Will Hello Kitty Booze Turn Kids into Drunks?
Yet another storm is brewing on the 'net, this one over an adults-only product with oh-so-cute packaging that will appeal to little girls everywhere: Hello Kitty Wine. Yes, Japan's beloved animated feline is all grown up -- as evidenced from the saucy Hello Kitty in a cocktail dress, champagne glass in hand, on the new vino's website.
The collection of four wines from Italian winemaker Tenimenti Castelrotto includes Angel and Devil pinots, a Brut Rose and of course, a sparkling pink with a heart on the bottle. Hello Kitty wines debuted in Italy last year and are expected to hit U.S. markets this spring.

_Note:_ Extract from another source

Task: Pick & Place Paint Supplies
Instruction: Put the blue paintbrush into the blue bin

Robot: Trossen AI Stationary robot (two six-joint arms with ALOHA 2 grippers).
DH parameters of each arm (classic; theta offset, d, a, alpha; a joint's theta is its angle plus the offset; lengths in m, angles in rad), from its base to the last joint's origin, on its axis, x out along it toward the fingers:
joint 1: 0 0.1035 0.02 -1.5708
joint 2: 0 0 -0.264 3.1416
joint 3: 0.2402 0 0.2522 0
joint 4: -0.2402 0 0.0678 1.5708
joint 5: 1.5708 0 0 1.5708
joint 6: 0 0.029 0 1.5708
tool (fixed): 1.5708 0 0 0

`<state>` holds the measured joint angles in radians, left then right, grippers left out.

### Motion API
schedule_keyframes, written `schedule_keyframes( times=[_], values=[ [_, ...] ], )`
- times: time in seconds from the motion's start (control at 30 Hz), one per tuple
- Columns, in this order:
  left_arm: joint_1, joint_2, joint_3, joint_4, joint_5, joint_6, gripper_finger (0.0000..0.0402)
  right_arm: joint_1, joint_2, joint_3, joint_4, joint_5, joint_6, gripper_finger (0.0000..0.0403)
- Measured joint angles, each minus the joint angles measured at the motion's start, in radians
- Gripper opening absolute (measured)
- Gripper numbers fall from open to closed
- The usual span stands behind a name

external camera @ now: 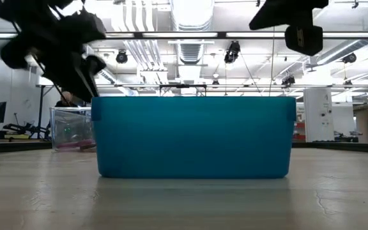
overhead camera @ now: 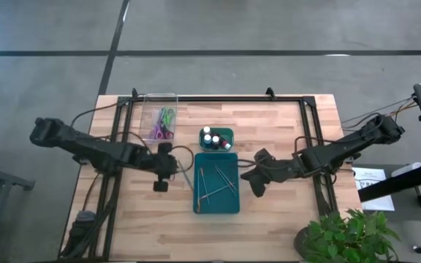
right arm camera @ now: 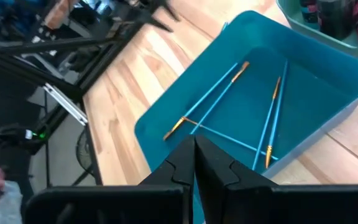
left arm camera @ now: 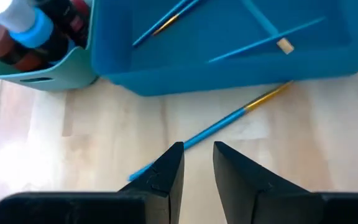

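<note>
A thin blue brush (left arm camera: 229,118) with a gold ferrule lies flat on the pale wooden table (overhead camera: 283,197), just left of the teal tray (overhead camera: 229,206); its long axis runs diagonally, with the gold end by the tray wall and the handle end under the left gripper (left arm camera: 197,155). That gripper hangs over the brush with its dark fingers a little apart, touching nothing that can be seen. Four similar slim brushes (right arm camera: 229,93) lie crossed inside the smooth plastic tray. Small paint bottles (overhead camera: 212,139) stand in a green bin (overhead camera: 227,134) at the tray's far end. Scissors (overhead camera: 164,124) with green and purple handles rest in a clear box (overhead camera: 148,98) at far left. The right gripper (right arm camera: 195,155), fingers pressed together and empty, hovers right of the tray.
</note>
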<state>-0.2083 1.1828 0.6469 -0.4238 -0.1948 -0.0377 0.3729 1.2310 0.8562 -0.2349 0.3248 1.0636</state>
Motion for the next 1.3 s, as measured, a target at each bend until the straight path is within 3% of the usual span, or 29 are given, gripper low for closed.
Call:
schedule_keyframes(
  times=[0.17,0.33,0.43,0.73,1.13,1.3],
  values=[
    [0.105,0.006,-0.087,0.118,0.136,0.119,0.0093,0.0,-0.017,0.0,-0.001,0.013,0.017,0.0009],
    [0.125,0.088,-0.125,0.247,0.217,0.181,0.0093,0.0,-0.021,0.0,0.003,0.017,0.025,0.0009],
    [0.123,0.173,-0.12,0.325,0.23,0.214,0.0093,0.0,-0.021,0.0,0.005,0.017,0.029,0.0009],
    [0.123,0.366,-0.053,0.33,0.248,0.35,0.0093,0.0,-0.033,0.0,0.002,0.016,0.059,0.0009],
    [0.122,0.294,-0.03,0.298,0.25,0.371,0.0093,0.007,-0.044,0.0,0.0,0.016,0.082,0.0009],
    [0.121,0.285,-0.03,0.289,0.332,0.272,0.0093,0.006,-0.044,0.0,0.0,0.016,0.08,0.0009]
  ],
)
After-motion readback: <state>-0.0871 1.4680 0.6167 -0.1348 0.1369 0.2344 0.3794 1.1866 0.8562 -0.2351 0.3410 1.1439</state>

Some parents are saying the wine makes Hello Kitty the new Joe Camel (Reynolds Tobacco stopped using Joe in the late '90s after lawsuits claimed the cartoon dromedary was marketing cigs to kids). I mean, with Hello Kitty's adorable face on the label, what teen wouldn't buy a fake ID just to get her hands on a bottle? No more underage kids standing around the corner at the gas station begging adult customers to sneak them a six-pack. Now, they'll be hanging out at Total Wine & More begging for a cute, cuddly, collectible bottle of pink bubbly.
What do you think, Chow Bella readers? Is Hello Kitty wine just another adult-oriented Kitty product (she already has sake sets and wine openers) or will it turn kids into boozers?